• _EXERCISE REQUIREMENTS_
Below are records; how many of their lines contain "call"? Answer with only the number.

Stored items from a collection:
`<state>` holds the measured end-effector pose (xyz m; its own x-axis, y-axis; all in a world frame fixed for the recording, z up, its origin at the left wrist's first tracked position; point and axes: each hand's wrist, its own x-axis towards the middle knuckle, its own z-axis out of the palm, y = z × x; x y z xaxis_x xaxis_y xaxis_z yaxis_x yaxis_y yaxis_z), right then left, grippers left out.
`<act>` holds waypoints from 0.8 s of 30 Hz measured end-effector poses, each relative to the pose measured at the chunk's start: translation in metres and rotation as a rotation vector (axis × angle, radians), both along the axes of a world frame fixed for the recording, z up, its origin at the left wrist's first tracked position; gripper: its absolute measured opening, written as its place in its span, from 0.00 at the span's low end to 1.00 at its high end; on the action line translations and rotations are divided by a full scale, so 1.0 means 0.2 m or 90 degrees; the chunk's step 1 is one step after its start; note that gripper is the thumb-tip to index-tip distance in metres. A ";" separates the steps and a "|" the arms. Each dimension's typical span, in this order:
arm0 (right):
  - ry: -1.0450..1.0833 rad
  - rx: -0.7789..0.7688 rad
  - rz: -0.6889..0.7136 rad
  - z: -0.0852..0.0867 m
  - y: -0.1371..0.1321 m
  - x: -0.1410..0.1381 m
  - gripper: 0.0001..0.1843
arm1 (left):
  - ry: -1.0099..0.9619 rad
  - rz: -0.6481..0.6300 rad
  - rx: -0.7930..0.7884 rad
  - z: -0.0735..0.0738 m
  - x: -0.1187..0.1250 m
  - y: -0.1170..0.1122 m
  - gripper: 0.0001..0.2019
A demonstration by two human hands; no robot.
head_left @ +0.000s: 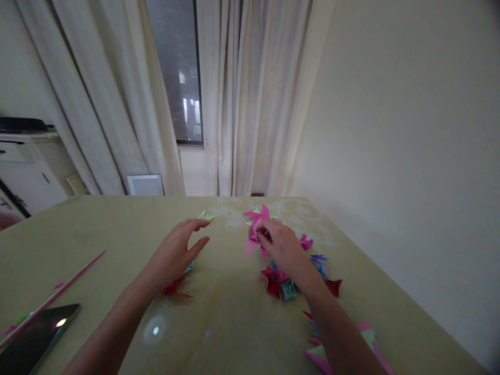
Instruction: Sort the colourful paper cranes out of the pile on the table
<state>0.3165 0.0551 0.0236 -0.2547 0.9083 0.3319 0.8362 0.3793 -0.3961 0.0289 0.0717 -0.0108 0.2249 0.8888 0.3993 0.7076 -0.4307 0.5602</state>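
My left hand (177, 252) hovers over the table with thumb and forefinger spread apart and nothing between them. A red folded paper piece (177, 289) lies under its wrist, and a pale green folded paper piece (205, 215) sits just beyond the fingers. With bent, pinching fingers, my right hand (282, 247) holds a pink folded paper piece (253, 232) with pointed flaps; the fingers hide part of it. More pale green paper shows behind it. Below that wrist is a cluster of red and teal folded paper pieces (275, 281).
A black phone or tablet (42, 333) and a thin pink stick (78, 274) lie on the table's left. Blue folded paper (320, 263) and a larger pink-and-green paper piece (367, 336) are at the right. A wall borders the table (230, 333) on the right; curtains hang behind.
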 end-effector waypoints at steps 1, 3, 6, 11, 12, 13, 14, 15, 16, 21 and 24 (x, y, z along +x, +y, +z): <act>-0.034 -0.011 -0.019 -0.04 0.03 -0.01 0.06 | 0.058 0.015 -0.032 -0.02 -0.07 0.04 0.21; -0.082 -0.035 -0.030 -0.11 0.08 -0.03 0.07 | 0.175 0.008 -0.121 -0.06 -0.17 0.08 0.19; -0.119 -0.063 -0.034 -0.21 0.12 -0.06 0.10 | 0.309 -0.025 -0.207 -0.13 -0.21 0.10 0.17; -0.175 -0.079 -0.067 -0.25 0.11 -0.06 0.14 | 0.364 0.009 -0.203 -0.23 -0.15 0.12 0.13; -0.178 -0.076 -0.065 -0.23 0.10 -0.06 0.14 | 0.365 0.015 -0.204 -0.25 -0.14 0.13 0.12; -0.175 -0.069 -0.059 -0.22 0.09 -0.06 0.14 | 0.366 0.019 -0.204 -0.26 -0.14 0.13 0.12; -0.165 -0.059 -0.050 -0.20 0.08 -0.06 0.14 | 0.365 0.019 -0.205 -0.28 -0.14 0.14 0.12; -0.151 -0.049 -0.036 -0.18 0.06 -0.07 0.14 | 0.365 0.015 -0.206 -0.29 -0.14 0.14 0.12; -0.135 -0.040 -0.017 -0.16 0.04 -0.07 0.14 | 0.365 0.008 -0.205 -0.29 -0.14 0.15 0.13; -0.078 -0.061 0.076 -0.11 -0.05 -0.13 0.16 | 0.353 -0.049 -0.183 -0.29 -0.13 0.13 0.13; -0.035 -0.085 0.101 -0.12 -0.07 -0.16 0.15 | 0.263 -0.119 -0.187 -0.22 -0.09 0.10 0.14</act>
<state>0.2840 0.0415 -0.0003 -0.4128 0.8902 0.1925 0.7920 0.4553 -0.4068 0.0102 0.0913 -0.0543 0.4751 0.8798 -0.0156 0.8208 -0.4368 0.3680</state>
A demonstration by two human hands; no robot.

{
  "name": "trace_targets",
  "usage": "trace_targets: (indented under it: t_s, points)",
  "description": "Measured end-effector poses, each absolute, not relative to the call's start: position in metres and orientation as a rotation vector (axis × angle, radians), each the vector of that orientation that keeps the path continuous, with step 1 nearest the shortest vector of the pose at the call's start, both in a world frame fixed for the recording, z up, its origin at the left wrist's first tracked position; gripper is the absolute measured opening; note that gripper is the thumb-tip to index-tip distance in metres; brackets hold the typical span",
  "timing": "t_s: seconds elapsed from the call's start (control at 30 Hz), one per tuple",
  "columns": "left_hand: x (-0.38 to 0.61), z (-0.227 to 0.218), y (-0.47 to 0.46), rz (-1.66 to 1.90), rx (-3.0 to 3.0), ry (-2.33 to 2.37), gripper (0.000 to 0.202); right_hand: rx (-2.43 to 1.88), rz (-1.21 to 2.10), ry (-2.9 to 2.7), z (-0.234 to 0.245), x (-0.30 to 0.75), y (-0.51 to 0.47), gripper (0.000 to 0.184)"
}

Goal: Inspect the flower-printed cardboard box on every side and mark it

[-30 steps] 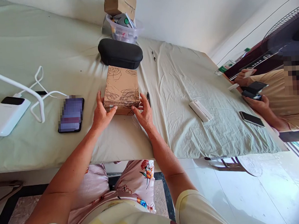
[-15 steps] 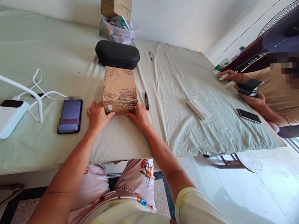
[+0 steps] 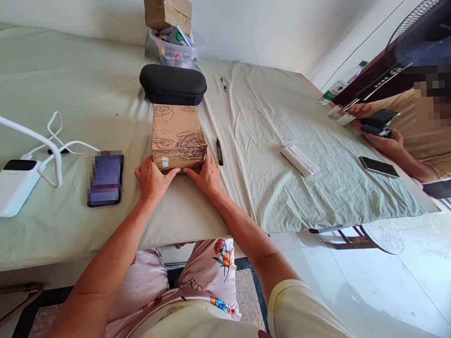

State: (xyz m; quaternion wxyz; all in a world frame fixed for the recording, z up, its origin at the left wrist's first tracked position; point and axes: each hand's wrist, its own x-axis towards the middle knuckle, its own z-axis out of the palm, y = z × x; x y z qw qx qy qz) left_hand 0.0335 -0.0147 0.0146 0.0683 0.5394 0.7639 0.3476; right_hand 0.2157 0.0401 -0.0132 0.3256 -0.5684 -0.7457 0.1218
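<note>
A box wrapped in brown paper with drawn roses lies on the pale green cloth of the table. My left hand presses against its near left corner, fingers curled at the box's lower edge. My right hand rests at the near right corner the same way. Both hands touch the near face of the box. A black marker lies just right of the box. A black oval case sits touching the box's far end.
A phone, a white power bank and white cables lie to the left. A clear tub with a cardboard box sits at the back. A white flat item and another phone lie right, near a seated person.
My hands have slid from the box's sides to its near corners and closed in on the near face. The box stays in place.
</note>
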Motion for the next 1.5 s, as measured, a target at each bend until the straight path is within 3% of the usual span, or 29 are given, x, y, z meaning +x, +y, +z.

• _WRITTEN ANSWER_
2